Stefanie kissed my forehead consolingly. She loved the peonies and the handmade card from our 3-year-old. Did it matter whether we called it Father's Day or a June Mother's Day? Why couldn't we reinvent the day to fit our family?

When our daughter's day care teacher asked how we should recognize Stefanie on Father's Day, I said, "Put Happy Parents' Day' on the card." When Stefanie opened the card with delight, our daughter was overjoyed and proud of her crayon scribbles. It didn't matter what the card said. All that mattered was that her beloved parent was acknowledged.

There's also Trans Parent Day, which was established in 2009 to commemorate trans parents' contributions on the first Sunday of every November. Our family now has three days on the calendar to celebrate ourselves. I now celebrate Father's Day, not because I identify as a dad, but because there's a part of everyone who can be both mother and father to our kids.

We are still finding our places in our children's lives

I have seen Stefanie grow and thrive as a parent over these last few years. She is totally a mom to our kids now. When we were questioning what our kids should call her, I did a Google search of names for trans parents and pulled up examples like "Maddie," which mixes mom and dad.

Then, after playing with different letter "M" words, I stumbled upon the idea of calling Stefanie "MoMA" after the acronym for the Museum of Modern Art in New York.

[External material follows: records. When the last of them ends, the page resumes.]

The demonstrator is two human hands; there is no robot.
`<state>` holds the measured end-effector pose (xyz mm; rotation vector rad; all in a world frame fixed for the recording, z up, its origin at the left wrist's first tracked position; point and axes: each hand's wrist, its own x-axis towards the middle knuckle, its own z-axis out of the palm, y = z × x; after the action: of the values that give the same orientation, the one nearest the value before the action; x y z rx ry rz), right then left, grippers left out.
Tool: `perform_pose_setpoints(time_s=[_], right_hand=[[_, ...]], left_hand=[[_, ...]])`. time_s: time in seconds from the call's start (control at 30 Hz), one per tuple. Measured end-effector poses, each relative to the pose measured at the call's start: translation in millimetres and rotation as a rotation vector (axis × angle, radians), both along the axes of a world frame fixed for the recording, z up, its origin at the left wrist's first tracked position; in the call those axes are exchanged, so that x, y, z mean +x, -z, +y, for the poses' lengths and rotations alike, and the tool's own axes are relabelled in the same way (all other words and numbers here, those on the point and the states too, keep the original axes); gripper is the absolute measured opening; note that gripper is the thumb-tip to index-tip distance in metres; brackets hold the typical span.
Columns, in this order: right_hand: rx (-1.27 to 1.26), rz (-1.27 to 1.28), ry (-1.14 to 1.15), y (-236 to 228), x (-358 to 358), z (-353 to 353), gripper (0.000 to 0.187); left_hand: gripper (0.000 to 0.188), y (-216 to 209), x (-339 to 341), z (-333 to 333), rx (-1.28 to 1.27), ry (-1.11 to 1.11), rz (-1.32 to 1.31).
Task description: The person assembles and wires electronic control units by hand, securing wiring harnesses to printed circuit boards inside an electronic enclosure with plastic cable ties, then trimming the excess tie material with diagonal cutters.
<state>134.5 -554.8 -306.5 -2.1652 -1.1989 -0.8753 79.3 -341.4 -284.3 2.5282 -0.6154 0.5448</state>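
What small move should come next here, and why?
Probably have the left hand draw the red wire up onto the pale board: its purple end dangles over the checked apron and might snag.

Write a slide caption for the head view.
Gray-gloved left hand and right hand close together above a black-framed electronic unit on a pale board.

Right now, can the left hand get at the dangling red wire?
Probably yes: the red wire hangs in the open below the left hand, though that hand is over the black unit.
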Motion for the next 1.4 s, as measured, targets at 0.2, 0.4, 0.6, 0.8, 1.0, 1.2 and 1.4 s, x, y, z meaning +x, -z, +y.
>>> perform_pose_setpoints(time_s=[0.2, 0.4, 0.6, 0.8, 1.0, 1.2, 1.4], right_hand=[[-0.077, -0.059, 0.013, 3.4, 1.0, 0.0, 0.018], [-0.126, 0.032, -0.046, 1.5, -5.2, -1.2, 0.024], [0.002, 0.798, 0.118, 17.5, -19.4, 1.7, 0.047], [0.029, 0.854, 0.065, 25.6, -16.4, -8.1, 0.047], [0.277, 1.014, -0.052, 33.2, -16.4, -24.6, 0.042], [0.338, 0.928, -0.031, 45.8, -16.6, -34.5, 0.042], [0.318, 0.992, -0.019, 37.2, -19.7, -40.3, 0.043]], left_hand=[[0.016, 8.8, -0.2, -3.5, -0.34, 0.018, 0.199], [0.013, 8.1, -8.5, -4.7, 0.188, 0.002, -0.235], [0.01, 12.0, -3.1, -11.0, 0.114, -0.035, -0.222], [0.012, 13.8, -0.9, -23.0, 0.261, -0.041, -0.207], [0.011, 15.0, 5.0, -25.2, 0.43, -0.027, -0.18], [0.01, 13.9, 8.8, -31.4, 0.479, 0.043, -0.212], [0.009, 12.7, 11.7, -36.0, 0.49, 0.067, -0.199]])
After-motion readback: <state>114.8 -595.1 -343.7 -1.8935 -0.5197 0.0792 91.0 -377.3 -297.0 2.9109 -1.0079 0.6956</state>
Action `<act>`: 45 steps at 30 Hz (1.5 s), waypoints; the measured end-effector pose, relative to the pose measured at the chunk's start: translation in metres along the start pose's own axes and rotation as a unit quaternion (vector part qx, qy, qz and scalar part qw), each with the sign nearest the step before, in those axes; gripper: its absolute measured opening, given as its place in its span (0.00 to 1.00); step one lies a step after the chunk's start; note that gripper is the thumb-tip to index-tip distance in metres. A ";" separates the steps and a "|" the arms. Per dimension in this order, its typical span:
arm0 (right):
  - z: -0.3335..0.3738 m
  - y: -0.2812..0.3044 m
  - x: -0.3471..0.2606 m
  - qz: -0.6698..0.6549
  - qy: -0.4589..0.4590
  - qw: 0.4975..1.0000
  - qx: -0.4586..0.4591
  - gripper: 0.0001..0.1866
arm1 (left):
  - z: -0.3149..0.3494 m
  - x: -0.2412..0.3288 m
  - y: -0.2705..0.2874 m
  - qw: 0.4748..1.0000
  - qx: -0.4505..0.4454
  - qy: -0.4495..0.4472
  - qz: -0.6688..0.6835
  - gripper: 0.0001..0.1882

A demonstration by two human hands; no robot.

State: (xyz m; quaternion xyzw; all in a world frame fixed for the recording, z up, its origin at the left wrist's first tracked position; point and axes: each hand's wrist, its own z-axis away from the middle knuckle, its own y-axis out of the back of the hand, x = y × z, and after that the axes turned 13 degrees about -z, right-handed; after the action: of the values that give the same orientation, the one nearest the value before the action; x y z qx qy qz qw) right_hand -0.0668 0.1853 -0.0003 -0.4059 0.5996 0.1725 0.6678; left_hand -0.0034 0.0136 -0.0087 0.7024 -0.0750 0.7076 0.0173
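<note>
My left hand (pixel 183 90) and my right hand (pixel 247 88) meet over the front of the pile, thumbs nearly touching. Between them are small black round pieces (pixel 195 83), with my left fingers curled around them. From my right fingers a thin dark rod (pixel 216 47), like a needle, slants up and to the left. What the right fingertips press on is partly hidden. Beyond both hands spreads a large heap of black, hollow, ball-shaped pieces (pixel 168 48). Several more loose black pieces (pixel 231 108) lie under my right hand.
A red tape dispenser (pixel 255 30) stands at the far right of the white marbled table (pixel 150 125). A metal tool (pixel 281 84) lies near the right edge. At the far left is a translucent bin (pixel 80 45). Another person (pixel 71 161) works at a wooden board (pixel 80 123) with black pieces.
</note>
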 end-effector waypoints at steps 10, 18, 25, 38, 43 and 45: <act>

MoMa fits Stefanie because she's artistic, a mom, and our children's anchor and home base. I am freer when I have a partner who is a nurturing homebody so that I can explore other parts of my identity out in the world. Ideally, we will switch and swap roles as needed throughout the day. Being a mother is one of the most awesome life experiences, so I'd be greedy to keep it to myself.

I'm Mama, and she's MoMa, so we have lots to celebrate.